* _DATA SECTION_
*****

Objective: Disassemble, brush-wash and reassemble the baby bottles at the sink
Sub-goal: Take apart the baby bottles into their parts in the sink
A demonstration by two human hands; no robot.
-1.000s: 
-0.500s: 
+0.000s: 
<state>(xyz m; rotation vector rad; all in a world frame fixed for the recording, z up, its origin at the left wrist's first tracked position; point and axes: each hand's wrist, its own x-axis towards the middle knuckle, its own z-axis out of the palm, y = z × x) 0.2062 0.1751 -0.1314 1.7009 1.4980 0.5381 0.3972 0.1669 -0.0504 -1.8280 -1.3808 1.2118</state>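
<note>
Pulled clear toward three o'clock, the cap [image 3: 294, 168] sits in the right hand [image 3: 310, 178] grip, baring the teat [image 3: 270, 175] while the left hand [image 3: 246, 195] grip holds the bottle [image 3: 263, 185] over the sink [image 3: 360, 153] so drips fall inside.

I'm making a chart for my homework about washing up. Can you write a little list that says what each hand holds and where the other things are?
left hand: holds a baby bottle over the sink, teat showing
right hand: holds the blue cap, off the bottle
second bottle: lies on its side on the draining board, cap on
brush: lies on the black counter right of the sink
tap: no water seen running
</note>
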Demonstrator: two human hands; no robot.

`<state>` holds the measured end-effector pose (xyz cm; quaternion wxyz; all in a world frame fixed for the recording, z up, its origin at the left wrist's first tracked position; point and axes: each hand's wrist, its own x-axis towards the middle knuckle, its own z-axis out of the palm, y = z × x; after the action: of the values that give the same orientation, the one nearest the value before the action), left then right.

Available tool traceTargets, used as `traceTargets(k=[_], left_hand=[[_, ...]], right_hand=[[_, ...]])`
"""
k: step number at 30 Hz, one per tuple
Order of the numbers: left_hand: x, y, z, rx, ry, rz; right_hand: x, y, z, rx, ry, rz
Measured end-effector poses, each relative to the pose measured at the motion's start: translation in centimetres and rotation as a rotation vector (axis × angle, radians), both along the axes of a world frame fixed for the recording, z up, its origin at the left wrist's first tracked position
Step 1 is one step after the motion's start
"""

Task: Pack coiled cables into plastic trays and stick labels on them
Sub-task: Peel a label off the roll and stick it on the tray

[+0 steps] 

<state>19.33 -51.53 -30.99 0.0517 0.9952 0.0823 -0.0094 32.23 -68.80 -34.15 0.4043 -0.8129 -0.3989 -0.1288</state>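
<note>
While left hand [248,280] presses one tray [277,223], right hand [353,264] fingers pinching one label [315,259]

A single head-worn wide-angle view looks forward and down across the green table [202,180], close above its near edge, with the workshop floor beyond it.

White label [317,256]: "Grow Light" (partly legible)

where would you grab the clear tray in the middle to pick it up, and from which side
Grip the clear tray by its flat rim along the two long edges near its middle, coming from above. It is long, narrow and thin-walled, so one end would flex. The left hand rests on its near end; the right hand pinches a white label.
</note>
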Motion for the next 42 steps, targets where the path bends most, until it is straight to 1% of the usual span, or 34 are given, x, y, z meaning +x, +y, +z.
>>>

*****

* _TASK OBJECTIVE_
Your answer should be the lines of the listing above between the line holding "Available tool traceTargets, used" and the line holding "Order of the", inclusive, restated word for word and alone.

* _TASK RESULT_
Available tool traceTargets, used as `traceTargets(k=[_], left_hand=[[_, ...]], right_hand=[[_, ...]])`
"""
k: step number at 30 Hz, one per tuple
Order of the numbers: left_hand: x, y, z, rx, ry, rz; right_hand: x, y, z, rx, ry, rz

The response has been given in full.